(Directions): Here is a listing. Reproduce it exactly.
(Beginning of Given data)
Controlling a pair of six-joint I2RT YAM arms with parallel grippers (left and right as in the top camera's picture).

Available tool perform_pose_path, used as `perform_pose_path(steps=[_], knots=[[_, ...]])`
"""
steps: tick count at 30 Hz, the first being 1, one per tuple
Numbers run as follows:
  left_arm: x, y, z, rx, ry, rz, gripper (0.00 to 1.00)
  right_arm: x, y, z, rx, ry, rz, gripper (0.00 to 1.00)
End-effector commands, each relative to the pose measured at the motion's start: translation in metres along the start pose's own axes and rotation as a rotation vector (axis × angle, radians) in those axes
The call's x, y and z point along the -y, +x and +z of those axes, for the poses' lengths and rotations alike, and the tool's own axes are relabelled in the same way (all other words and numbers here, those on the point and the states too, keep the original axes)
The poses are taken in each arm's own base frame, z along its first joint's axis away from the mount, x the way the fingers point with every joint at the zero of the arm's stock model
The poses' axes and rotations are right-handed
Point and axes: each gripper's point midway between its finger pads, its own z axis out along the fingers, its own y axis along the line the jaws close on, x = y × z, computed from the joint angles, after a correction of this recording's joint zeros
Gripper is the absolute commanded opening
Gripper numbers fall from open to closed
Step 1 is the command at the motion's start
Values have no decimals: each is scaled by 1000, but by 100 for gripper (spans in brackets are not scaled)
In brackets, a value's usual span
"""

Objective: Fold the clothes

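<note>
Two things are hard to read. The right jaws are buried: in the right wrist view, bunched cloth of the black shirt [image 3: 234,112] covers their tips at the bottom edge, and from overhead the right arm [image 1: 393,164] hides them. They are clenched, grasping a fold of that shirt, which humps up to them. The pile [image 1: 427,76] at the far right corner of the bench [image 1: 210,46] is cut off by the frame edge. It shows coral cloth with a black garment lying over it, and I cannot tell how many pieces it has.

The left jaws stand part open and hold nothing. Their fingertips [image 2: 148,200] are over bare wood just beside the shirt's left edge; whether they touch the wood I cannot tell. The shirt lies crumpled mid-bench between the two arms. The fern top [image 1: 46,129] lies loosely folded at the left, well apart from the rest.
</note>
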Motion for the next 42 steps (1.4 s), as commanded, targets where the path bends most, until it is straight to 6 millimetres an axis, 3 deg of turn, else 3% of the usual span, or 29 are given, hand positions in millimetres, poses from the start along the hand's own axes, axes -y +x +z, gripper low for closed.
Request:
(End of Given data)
(Exercise answer):
Controlling a pair of six-joint I2RT YAM arms with parallel grippers (left and right as in the top camera's picture).

Available tool perform_pose_path, used as `perform_pose_path(steps=[_], knots=[[_, ...]])`
"""
steps: tick count at 30 Hz, the first being 1, one per tuple
Numbers run as follows:
  left_arm: x, y, z, rx, ry, rz, gripper (0.00 to 1.00)
  right_arm: x, y, z, rx, ry, rz, gripper (0.00 to 1.00)
End-effector commands, each relative to the pose measured at the motion's start: translation in metres along the start pose's own axes and rotation as a rotation vector (axis × angle, radians) in those axes
The call's x, y and z point along the -y, +x and +z of those axes, for the poses' lengths and rotations alike, and the tool's own axes are relabelled in the same way (all other words and numbers here, those on the point and the states too, keep the original axes)
The poses are taken in each arm's own base frame, z along its first joint's axis away from the mount, x the way the fingers point with every joint at the zero of the arm's stock model
The poses' axes and rotations are right-handed
Point and axes: each gripper's point midway between its finger pads, its own z axis out along the fingers, its own y axis along the line the jaws close on, x = y × z, computed from the joint angles, after a correction of this recording's joint zeros
Gripper is the absolute commanded opening
Gripper numbers fall from open to closed
Step 1 is the command at the motion's start
Values have no decimals: each is scaled by 1000, but by 100 for gripper (spans in brackets are not scaled)
In brackets, a value's usual span
"""

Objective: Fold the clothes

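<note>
Two things are hard to read. The right jaws are buried: in the right wrist view, bunched cloth of the black shirt [image 3: 234,112] covers their tips at the bottom edge, and from overhead the right arm [image 1: 393,164] hides them. They are clenched, grasping a fold of that shirt, which humps up to them. The pile [image 1: 427,76] at the far right corner of the bench [image 1: 210,46] is cut off by the frame edge. It shows coral cloth with a black garment lying over it, and I cannot tell how many pieces it has.

The left jaws stand part open and hold nothing. Their fingertips [image 2: 148,200] are over bare wood just beside the shirt's left edge; whether they touch the wood I cannot tell. The shirt lies crumpled mid-bench between the two arms. The fern top [image 1: 46,129] lies loosely folded at the left, well apart from the rest.
</note>
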Motion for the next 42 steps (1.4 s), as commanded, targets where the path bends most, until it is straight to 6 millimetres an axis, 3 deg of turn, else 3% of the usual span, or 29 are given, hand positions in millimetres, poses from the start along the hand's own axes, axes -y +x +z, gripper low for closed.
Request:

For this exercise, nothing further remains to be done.